## Problem description:
Give only the number of lines in the data that include the string "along".
BEGIN Data provided
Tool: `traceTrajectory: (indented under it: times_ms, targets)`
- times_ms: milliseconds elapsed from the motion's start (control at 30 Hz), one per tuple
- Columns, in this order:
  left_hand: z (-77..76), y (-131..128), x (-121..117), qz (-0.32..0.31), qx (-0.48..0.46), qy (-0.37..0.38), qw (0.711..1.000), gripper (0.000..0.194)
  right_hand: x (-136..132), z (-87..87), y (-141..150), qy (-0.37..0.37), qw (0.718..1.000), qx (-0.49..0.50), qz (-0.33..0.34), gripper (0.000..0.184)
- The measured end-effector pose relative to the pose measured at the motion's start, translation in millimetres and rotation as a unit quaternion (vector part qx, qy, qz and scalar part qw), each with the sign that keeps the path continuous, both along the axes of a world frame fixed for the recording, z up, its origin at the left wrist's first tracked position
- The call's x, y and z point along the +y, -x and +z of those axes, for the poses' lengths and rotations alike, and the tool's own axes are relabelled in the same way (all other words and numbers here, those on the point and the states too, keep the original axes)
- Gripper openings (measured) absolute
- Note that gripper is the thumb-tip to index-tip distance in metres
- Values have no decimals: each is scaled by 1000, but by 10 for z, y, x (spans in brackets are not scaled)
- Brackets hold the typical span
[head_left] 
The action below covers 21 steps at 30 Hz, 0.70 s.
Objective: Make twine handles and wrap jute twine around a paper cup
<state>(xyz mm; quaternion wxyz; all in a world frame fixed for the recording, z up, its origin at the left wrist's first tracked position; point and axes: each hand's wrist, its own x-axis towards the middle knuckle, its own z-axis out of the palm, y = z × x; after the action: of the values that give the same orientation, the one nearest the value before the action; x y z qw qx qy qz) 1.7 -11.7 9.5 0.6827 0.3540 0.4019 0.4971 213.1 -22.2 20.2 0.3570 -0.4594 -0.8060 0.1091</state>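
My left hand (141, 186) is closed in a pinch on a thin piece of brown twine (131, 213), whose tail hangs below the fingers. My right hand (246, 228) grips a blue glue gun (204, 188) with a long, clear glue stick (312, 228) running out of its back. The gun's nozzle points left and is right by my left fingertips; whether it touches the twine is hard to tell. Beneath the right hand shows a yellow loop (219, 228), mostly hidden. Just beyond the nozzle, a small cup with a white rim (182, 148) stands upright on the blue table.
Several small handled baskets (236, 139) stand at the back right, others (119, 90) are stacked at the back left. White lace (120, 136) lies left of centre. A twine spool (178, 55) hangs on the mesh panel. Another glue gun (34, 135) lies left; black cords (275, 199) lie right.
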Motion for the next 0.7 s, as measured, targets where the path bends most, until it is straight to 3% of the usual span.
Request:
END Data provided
## Exercise answer:
2